### TASK ITEM:
Print exactly the lines below between the line holding "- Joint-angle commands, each" and the line holding "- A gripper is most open", inclusive, and nothing more.

Top of INPUT FOR THIS TASK

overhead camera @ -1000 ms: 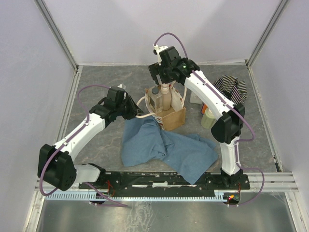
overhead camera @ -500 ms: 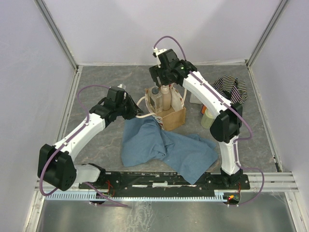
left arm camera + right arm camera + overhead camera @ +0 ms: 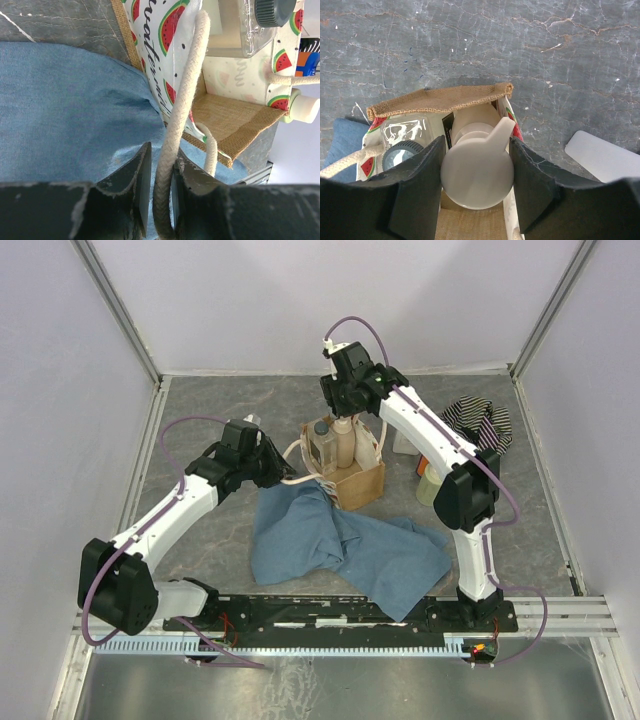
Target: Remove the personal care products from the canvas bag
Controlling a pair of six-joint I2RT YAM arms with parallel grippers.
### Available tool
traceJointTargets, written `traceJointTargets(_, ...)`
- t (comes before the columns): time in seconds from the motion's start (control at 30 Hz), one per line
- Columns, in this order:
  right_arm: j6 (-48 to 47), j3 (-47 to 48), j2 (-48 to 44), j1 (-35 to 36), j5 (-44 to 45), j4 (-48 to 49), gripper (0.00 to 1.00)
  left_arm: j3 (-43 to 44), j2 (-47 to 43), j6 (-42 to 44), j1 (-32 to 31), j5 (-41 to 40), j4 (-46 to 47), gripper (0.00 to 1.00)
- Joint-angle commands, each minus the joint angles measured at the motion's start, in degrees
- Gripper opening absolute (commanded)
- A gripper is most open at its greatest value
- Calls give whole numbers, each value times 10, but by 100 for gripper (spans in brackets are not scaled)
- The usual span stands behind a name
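Right gripper (image 3: 477,150) on tan pump bottle (image 3: 477,177)

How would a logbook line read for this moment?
left gripper: shut on rope handle | right gripper: shut on tan pump bottle | bottle: inside canvas bag

Grey marbled table (image 3: 220,410): canvas bag (image 3: 362,485) at ctr; blue-grey cloth (image 3: 340,545) in front, against it; striped cloth (image 3: 480,422) & pale bottle (image 3: 430,485) at rt.
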Motion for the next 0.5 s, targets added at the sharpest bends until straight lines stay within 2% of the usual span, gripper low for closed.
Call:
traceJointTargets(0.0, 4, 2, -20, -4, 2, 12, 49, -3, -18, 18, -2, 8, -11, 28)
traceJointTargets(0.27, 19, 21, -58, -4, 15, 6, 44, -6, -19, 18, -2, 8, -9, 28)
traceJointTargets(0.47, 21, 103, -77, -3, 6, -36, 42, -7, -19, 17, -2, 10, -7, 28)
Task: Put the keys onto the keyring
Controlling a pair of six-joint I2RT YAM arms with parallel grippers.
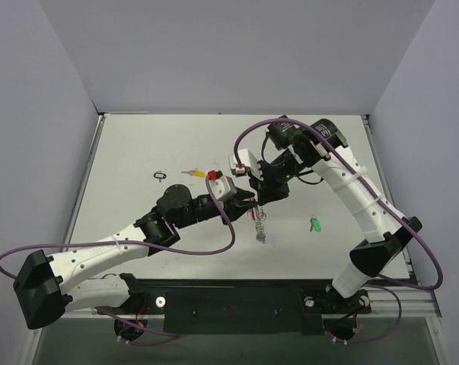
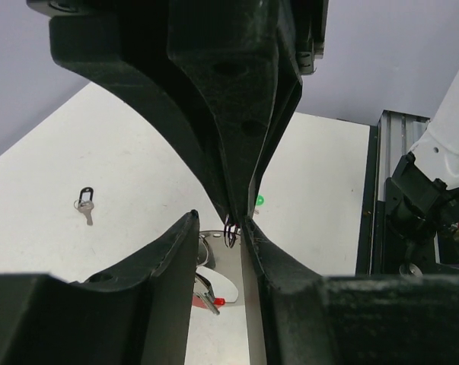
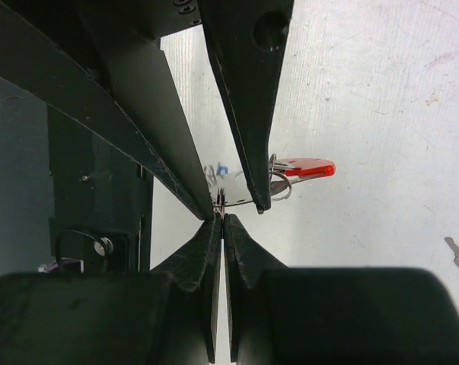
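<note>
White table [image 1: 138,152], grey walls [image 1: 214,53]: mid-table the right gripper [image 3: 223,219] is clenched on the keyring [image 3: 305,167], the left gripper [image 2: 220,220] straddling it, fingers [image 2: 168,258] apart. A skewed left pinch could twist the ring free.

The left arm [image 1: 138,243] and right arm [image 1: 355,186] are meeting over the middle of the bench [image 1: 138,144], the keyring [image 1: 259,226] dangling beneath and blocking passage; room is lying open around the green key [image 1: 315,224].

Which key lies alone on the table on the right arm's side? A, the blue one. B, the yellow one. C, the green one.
C: the green key lies by itself on the table beside the right arm, while the yellow key lies on the left side.
</note>
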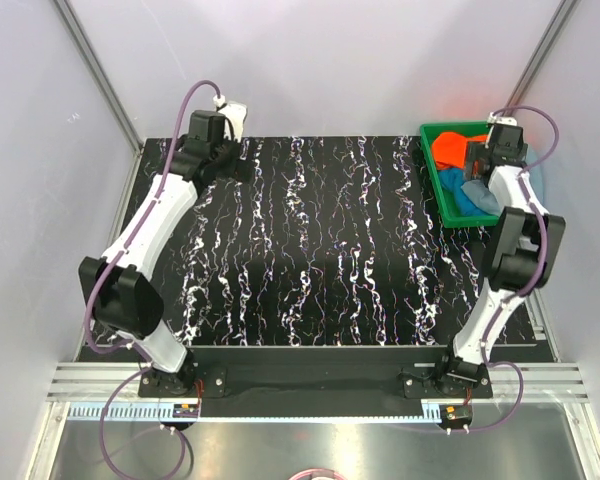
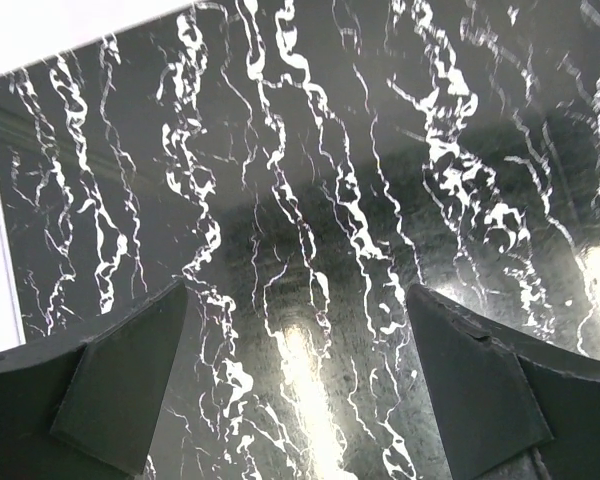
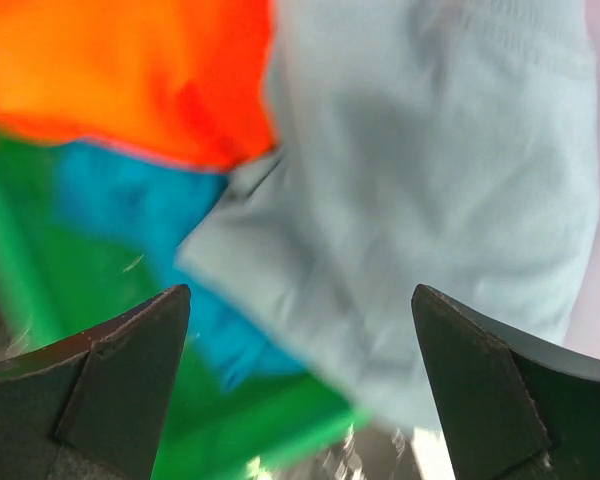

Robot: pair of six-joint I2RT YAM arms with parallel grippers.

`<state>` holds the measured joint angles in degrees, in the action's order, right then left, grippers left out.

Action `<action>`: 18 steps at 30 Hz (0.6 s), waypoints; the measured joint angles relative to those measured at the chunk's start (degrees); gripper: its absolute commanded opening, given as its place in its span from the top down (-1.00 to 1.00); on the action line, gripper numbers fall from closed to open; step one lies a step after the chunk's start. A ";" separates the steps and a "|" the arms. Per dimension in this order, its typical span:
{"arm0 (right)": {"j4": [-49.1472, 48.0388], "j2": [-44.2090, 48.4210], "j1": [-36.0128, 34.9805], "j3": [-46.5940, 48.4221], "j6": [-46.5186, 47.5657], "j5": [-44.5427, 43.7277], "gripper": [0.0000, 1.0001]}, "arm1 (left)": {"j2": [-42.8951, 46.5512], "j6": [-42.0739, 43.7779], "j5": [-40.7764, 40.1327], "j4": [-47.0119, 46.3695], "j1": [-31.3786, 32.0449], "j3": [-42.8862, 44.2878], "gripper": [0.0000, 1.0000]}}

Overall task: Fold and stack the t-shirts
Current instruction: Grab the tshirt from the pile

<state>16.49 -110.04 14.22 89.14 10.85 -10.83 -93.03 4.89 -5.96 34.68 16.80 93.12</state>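
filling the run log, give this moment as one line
left gripper: open over table | right gripper: open above grey-blue t-shirt in green tray | folding: not started

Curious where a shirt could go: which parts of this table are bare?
The black tabletop is bare from its left edge to the green tray. The far right corner is crowded: t-shirts fill the tray, right end effector above.

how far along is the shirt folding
Nothing looks done: the orange shirt, grey-blue shirt and bright blue shirt lie bunched in the green tray, none folded. In hand: the right hand hovers open over them, holding nothing. The left hand is open above the table. Left: all folding and stacking.
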 measured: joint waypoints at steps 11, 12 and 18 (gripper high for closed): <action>0.42 -20.72 0.55 24.11 4.39 -10.51 -0.86 | -8.83 1.88 -0.31 3.15 1.95 0.07 -0.98; 0.59 -21.38 0.57 24.26 4.44 -10.80 -0.63 | -9.11 2.21 -0.28 3.34 2.32 0.15 -0.98; 2.71 -23.54 0.57 25.09 3.87 -10.88 1.00 | -9.33 2.86 -0.42 3.17 3.21 2.12 -0.98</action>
<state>19.20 -133.58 14.79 114.24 14.72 -21.71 -102.37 7.75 -6.37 37.85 20.01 95.24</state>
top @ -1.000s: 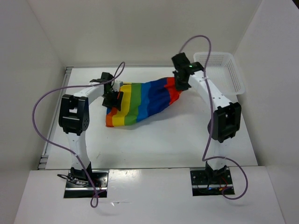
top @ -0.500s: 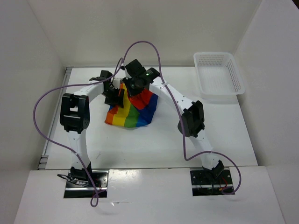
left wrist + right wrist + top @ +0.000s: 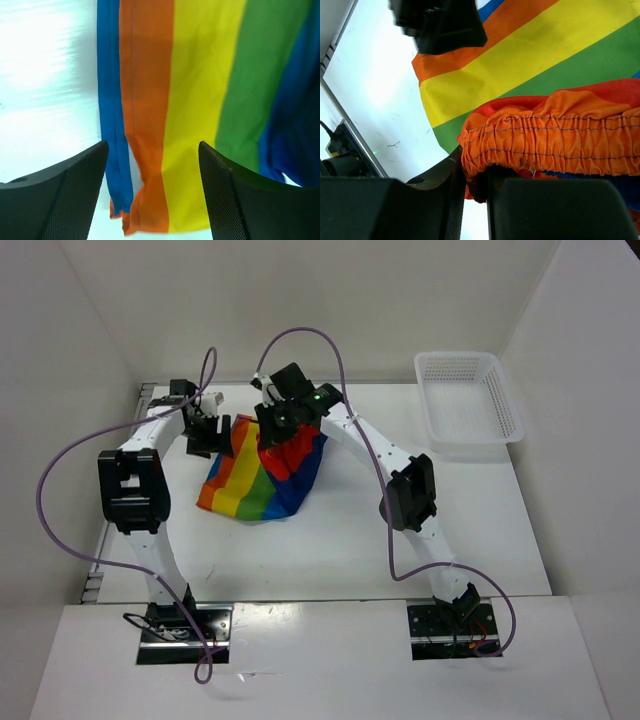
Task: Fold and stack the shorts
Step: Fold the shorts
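The rainbow-striped shorts (image 3: pixel 260 472) lie folded over on the white table, left of centre. My right gripper (image 3: pixel 275 432) is shut on the shorts' orange elastic waistband (image 3: pixel 545 140) and holds it above the lower layer of striped cloth (image 3: pixel 520 55). My left gripper (image 3: pixel 208 430) is open and empty, just left of the shorts' far edge. In the left wrist view the striped cloth (image 3: pixel 200 100) lies flat beyond the open fingers (image 3: pixel 235 200), with its orange and blue hem between them.
A white mesh basket (image 3: pixel 468 400) stands at the back right of the table. White walls close in the left, back and right sides. The left arm's purple cable (image 3: pixel 70 465) loops out to the left.
My right gripper has carried the waistband from the right across to the left, folding the shorts in half. My left gripper has let go and moved back to the left.
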### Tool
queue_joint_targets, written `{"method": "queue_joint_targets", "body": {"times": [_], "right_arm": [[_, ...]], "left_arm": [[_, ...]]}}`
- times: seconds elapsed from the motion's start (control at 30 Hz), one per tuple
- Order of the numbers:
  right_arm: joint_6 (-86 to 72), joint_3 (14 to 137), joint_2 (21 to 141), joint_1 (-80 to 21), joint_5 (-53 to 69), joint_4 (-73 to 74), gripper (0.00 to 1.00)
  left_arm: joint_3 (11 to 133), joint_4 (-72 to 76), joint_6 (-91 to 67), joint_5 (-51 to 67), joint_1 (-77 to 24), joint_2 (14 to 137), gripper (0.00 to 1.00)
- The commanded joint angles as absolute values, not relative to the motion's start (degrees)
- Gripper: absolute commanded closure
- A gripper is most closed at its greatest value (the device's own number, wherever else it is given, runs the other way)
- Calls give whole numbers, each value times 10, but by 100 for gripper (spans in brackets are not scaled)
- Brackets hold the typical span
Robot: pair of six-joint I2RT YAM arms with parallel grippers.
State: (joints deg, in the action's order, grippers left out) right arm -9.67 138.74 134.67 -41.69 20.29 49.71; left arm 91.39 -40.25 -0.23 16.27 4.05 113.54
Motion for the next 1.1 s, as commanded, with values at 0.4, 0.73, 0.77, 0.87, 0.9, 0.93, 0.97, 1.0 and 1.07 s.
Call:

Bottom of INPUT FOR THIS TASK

### SOLVED EXERCISE:
- Joint-angle commands, each minus the joint angles measured at the motion's start, in degrees
- Gripper opening absolute (commanded)
- A gripper is most open at its greatest value

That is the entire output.